Everything from the line holding "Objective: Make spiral" to the end of the data must be reproduced exactly; include both boundary lines and nothing else.

-------- Information supplied

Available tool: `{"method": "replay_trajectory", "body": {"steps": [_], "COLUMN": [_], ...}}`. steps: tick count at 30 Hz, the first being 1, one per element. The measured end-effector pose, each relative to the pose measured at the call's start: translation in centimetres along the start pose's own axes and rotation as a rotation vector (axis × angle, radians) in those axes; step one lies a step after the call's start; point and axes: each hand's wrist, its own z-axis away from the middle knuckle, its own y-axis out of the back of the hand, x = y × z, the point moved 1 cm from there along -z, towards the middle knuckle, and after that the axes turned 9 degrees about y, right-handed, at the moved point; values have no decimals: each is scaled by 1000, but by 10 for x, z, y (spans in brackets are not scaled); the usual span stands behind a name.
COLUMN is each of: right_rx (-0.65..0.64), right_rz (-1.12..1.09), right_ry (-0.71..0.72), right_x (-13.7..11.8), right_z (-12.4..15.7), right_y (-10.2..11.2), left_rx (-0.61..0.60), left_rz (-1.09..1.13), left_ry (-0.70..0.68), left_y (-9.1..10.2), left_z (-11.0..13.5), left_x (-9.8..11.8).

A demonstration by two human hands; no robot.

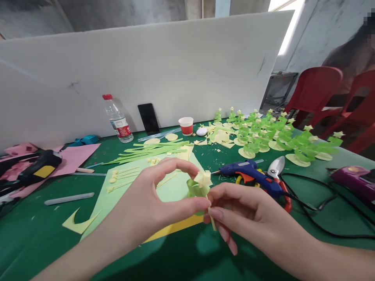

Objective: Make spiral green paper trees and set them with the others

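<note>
Between my two hands is a small paper flower with a pale yellow star top, a curled green paper strip and a thin yellow stem. My left hand arches around it, index fingertip by the star and thumb against the stem. Lower down, my right hand pinches the stem between thumb and fingers. Behind them lies a light green sheet with several star-tipped yellow stems. Long green paper strips are spread just past it.
A blue glue gun and scissors lie right of my hands, near a black cable. Finished green paper plants crowd the back right. A bottle, phone and paper cup stand along the white board.
</note>
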Motion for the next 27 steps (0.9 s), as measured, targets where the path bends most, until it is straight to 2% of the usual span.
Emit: {"method": "replay_trajectory", "body": {"steps": [5,11,18,22,27], "right_rx": [-7,-4,23,29,2], "right_rz": [1,109,337,255,156], "right_ry": [19,73,239,203,136], "right_x": [0,2,4,4,3], "right_z": [0,1,3,3,1], "right_y": [-2,-1,2,2,-1], "left_rx": [-22,-41,-69,-53,-5], "left_rz": [22,3,46,71,115], "left_ry": [8,25,41,43,-31], "left_y": [-4,-4,-4,-5,-6], "left_z": [2,2,4,3,-1], "left_x": [2,4,3,3,-1]}}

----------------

Result for this exercise
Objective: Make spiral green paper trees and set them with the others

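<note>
Between my two hands is a small paper flower with a pale yellow star top, a curled green paper strip and a thin yellow stem. My left hand arches around it, index fingertip by the star and thumb against the stem. Lower down, my right hand pinches the stem between thumb and fingers. Behind them lies a light green sheet with several star-tipped yellow stems. Long green paper strips are spread just past it.
A blue glue gun and scissors lie right of my hands, near a black cable. Finished green paper plants crowd the back right. A bottle, phone and paper cup stand along the white board.
</note>
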Motion for the next 27 steps (0.9 s), as measured, targets where the path bends most, until it is straight to 2% of the usual span.
Emit: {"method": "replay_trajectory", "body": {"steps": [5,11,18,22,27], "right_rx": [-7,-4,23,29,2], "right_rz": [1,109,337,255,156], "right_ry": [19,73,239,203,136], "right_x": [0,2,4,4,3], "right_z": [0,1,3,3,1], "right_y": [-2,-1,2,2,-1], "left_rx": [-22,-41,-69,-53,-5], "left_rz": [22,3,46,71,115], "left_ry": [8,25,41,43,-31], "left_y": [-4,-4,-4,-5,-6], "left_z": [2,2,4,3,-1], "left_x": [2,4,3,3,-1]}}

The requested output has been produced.